» Work required:
Your answer must be an exact copy of the entries below, with no pictures in it.

Top of Records supplied

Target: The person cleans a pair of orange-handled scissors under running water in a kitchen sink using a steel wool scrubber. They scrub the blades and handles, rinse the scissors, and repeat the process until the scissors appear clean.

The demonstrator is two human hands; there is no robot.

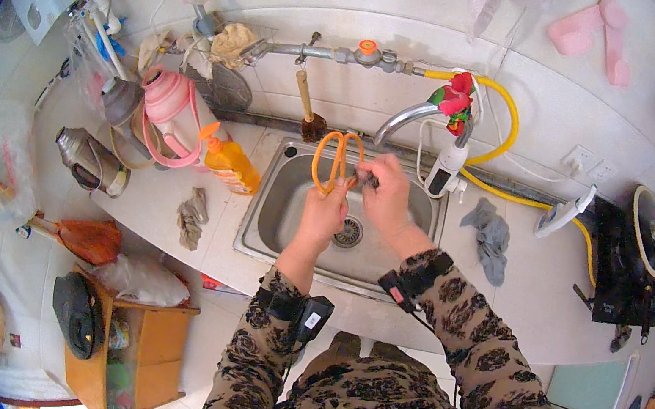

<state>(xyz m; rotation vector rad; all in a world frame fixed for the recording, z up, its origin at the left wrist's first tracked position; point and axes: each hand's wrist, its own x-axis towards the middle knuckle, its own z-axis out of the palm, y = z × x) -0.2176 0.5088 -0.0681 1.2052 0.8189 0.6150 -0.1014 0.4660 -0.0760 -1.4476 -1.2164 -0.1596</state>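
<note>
Over a stainless steel sink (pixel 251 208), my left hand (pixel 325 214) grips a pair of scissors with large orange loop handles (pixel 338 164). The loops point up and away from me. Close beside it, my right hand (pixel 387 191) is closed around a small dark wad (pixel 369 179) by the scissors' pivot; blur and fingers hide what it is. The blades are mostly hidden behind my hands. A curved metal faucet (pixel 404 119) reaches over the sink's back edge, and the round drain (pixel 348 232) shows below my hands.
Left of the sink stand an orange pump bottle (pixel 234 167), a pink thermos jug (pixel 174 100) and a tipped metal flask (pixel 91 162). A brown rag (pixel 192 218) lies nearby. On the right are a grey cloth (pixel 487 236), a yellow hose (pixel 513 121) and a lidded pan (pixel 649 230).
</note>
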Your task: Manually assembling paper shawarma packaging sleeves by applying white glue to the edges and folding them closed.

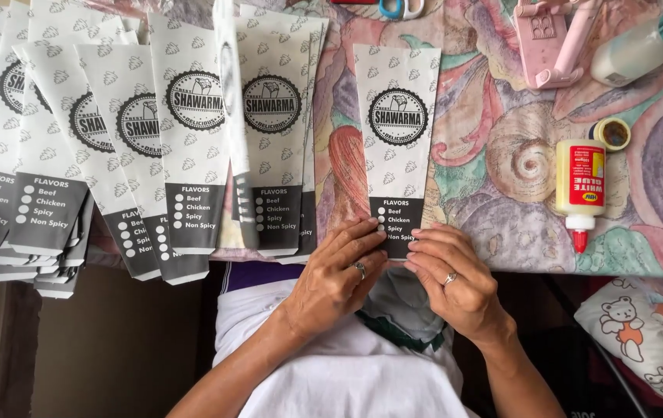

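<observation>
Together, left hand (337,272) and right hand (449,276) pinch the white sleeve's (395,147) grey end.

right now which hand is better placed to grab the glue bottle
Probably the right hand. It presses the lower edge of the paper bag on the side toward the glue bottle, which lies to its right with bare tablecloth between. The left hand would have to cross over the right.

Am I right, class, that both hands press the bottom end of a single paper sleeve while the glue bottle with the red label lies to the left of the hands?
Not quite. The head view shows the glue bottle lying to the right of the hands, not the left. The rest holds: the left hand and right hand both press the bottom end of the single paper sleeve.
</observation>
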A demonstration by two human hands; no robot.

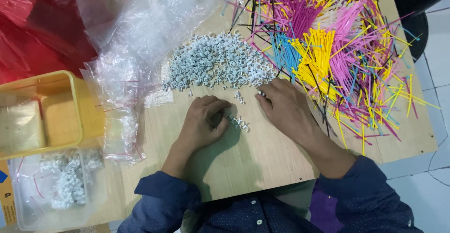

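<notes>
The ties (328, 41) sprawl uncounted across my counter (253, 167) and could snag my right sleeve; the one grey clip heap (218, 62) could spill into them. Two hands: left hand (202, 125) curled shut beside a small cluster of clips (239, 123), right hand (283, 108) pinching one clip (261, 93)
</notes>
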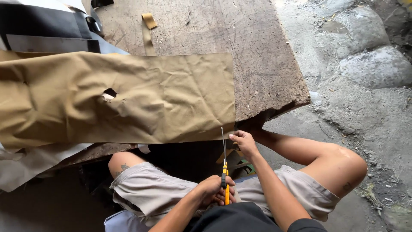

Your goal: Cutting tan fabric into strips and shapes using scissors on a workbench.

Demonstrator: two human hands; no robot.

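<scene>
A wide piece of tan fabric [128, 94], creased and with a small hole near its middle, lies across a worn wooden board [257, 56]. My left hand [214, 189] is closed around the yellow handles of a pair of scissors [224, 172]. Their blades point up to the fabric's near edge. My right hand [243, 144] is at the fabric's lower right corner, fingertips touching the edge beside the blade tips. I sit with both knees apart under the board's near edge.
A narrow tan strip [148, 30] lies on the board's far part. Black and grey sheets [43, 30] are stacked at the top left, and a white sheet [30, 165] hangs at the lower left. Rough concrete floor and large stones [369, 64] are on the right.
</scene>
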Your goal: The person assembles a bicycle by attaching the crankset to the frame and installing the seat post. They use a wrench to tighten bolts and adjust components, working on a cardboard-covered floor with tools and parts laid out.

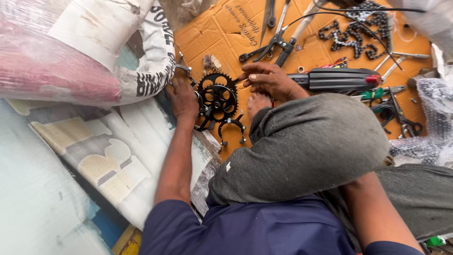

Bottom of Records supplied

» Your response:
Target: The person cleans a pair of orange-handled scissors under running water in a kitchen sink using a steel wool scrubber. They scrub the blades and handles, rinse the scissors, and repeat the process until the scissors appear clean.

The demonstrator is two human hands; there is no robot.


<state>(xyz m; rotation vector rad; all in a world frame fixed for the recording, z up, its origin at the left wrist's first tracked position; point and axes: each hand's wrist, its own x-axis towards the middle knuckle, its own z-axis out of the palm, y = z × x) -0.2176 0.5088 -0.0681 1.2052 0.8189 0.6150 -0.1014 0.4660 -0.0760 -1.4476 -1.2164 -0.1596</state>
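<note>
Over a stainless steel sink (pixel 251 208), my left hand (pixel 325 214) grips a pair of scissors with large orange loop handles (pixel 338 164). The loops point up and away from me. Close beside it, my right hand (pixel 387 191) is closed around a small dark wad (pixel 369 179) by the scissors' pivot; blur and fingers hide what it is. The blades are mostly hidden behind my hands. A curved metal faucet (pixel 404 119) reaches over the sink's back edge, and the round drain (pixel 348 232) shows below my hands.
Left of the sink stand an orange pump bottle (pixel 234 167), a pink thermos jug (pixel 174 100) and a tipped metal flask (pixel 91 162). A brown rag (pixel 192 218) lies nearby. On the right are a grey cloth (pixel 487 236), a yellow hose (pixel 513 121) and a lidded pan (pixel 649 230).
</note>
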Your task: Manually assembling paper shawarma packaging sleeves by applying white glue to the edges and folding them closed.


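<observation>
Together, left hand (337,272) and right hand (449,276) pinch the white sleeve's (395,147) grey end.

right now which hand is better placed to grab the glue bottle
Probably the right hand. It presses the lower edge of the paper bag on the side toward the glue bottle, which lies to its right with bare tablecloth between. The left hand would have to cross over the right.

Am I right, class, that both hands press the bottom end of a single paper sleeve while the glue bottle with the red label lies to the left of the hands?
Not quite. The head view shows the glue bottle lying to the right of the hands, not the left. The rest holds: the left hand and right hand both press the bottom end of the single paper sleeve.
</observation>
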A demonstration by two human hands; no robot.


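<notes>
The ties (328, 41) sprawl uncounted across my counter (253, 167) and could snag my right sleeve; the one grey clip heap (218, 62) could spill into them. Two hands: left hand (202, 125) curled shut beside a small cluster of clips (239, 123), right hand (283, 108) pinching one clip (261, 93)
</notes>
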
Your goal: Cutting tan fabric into strips and shapes using scissors on a workbench.

Demonstrator: two human hands; no robot.

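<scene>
A wide piece of tan fabric [128, 94], creased and with a small hole near its middle, lies across a worn wooden board [257, 56]. My left hand [214, 189] is closed around the yellow handles of a pair of scissors [224, 172]. Their blades point up to the fabric's near edge. My right hand [243, 144] is at the fabric's lower right corner, fingertips touching the edge beside the blade tips. I sit with both knees apart under the board's near edge.
A narrow tan strip [148, 30] lies on the board's far part. Black and grey sheets [43, 30] are stacked at the top left, and a white sheet [30, 165] hangs at the lower left. Rough concrete floor and large stones [369, 64] are on the right.
</scene>
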Your goal: The person assembles a bicycle by attaching the crankset to the frame and installing the seat post. They use a wrench to tighten bolts and adjust components, working on a cardboard-covered floor with tools and parts laid out.

The exercise requires nothing further.